An additional, virtuous method for linking incomes to inflation would be to encourage schemes that give employees a share of their companies’ profits. Several large companies have recently introduced new employee stock-ownership plans, for example. If these schemes include at least some degree of incentives and protection, they can help align the interests of employees and companies on a broad scale – along with the alignment between savers’ and governments’ interests mentioned earlier – and provide a virtuous way of offsetting the decline in real incomes.
Combining ethics with efficiency
The third step on the path to making this potentially enduring bout of inflation a positive experience for the economy involves reconciling the desire for ethical practices with the need for efficiency. This step, complementary to the two others, will require bringing economics back into the equation, since the quest for a more principled economy shouldn’t distract us too much from the reality on the ground.

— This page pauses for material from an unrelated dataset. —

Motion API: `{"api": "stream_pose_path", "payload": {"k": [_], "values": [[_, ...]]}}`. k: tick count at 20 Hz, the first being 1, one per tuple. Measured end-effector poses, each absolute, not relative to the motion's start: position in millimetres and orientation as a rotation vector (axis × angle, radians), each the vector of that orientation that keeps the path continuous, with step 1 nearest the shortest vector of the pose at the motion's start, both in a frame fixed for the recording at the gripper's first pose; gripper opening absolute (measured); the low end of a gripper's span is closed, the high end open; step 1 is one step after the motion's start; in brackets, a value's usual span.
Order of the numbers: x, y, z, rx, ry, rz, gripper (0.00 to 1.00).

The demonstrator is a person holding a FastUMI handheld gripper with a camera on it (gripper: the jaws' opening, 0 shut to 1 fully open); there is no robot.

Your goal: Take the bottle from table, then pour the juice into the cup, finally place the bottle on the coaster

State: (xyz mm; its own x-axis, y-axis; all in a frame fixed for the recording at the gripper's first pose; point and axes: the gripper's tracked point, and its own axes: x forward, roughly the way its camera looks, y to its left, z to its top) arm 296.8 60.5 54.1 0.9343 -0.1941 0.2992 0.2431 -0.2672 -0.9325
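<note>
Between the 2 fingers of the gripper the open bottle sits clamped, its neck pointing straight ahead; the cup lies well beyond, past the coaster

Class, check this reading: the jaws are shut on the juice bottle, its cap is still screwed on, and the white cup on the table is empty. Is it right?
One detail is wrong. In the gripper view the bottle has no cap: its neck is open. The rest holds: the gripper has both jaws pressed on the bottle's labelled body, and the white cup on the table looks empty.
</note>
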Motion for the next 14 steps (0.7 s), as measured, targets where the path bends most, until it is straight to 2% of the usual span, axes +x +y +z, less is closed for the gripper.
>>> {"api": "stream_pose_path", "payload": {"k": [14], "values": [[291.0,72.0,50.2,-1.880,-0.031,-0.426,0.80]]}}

This applies to geopolitics just as much as energy supplies. How much energy is available, and where, depends on physical factors that we can’t ignore. Are engineers and entrepreneurs being sufficiently consulted on policy decisions regarding the pace of the energy transition? In view of the challenges we’re currently facing, the pace chosen by policymakers is clearly too fast, which is further driving up inflation and could trigger imbalances between energy supply and demand. Wouldn’t we be better off resuming oil and gas exploration in regions and under conditions that would secure our future and the future of generations to come?
If policymakers and economic agents once again base their most “impactful” decisions on real-world facts, the phase we’re now going through could be an auspicious one – with a little imagination and bold thinking – and could usher in an era of more widely shared prosperity. We could be at the dawn of something similar to the Trente Glorieuses in France, which was a 30-year period of rapid economic expansion between 1950 and 1980 in a generally inflationary climate.
Those three vibrant decades coincided with the post-war reconstruction and led to the emergence of a large middle class. Today, another kind of reconstruction is needed – one of building back up the domestic manufacturing base – to address the three types of dependence revealed by the pandemic and the war in Ukraine. Whereas much of today’s middle class has been weakened by structural deflationary trends in past years, we now have an opportunity to restore a positive dynamic to the economy and give the middle class a more enviable position by introducing updated compensation schemes, employee stock-ownership plans, and creative, virtuous savings vehicles. This could help undo the deep-rooted sclerosis caused by the long period of wage stagnation, excessively low inflation, and negative interest rates.
The new inflationary paradigm that we’re likely facing will make fund managers’ jobs more complicated. But the return of inflation also means the return of the business cycle, after a 12-year hiatus during which active fund managers lost their investment compass. A regular, symmetric business cycle will engender alternating periods of outperformance between stocks and bonds, growth stocks and cyclical stocks, corporate bonds and sovereign bonds, and the US dollar and gold.
Because active investment approaches are based on quickly identifying inflexion points in the business cycle, this new, more cyclical era will restore active fund managers to their former glory. We now need to help investors close the door on the generic ETFs and other passive investment products that had attracted savers during the long acyclic period which is now coming to an end.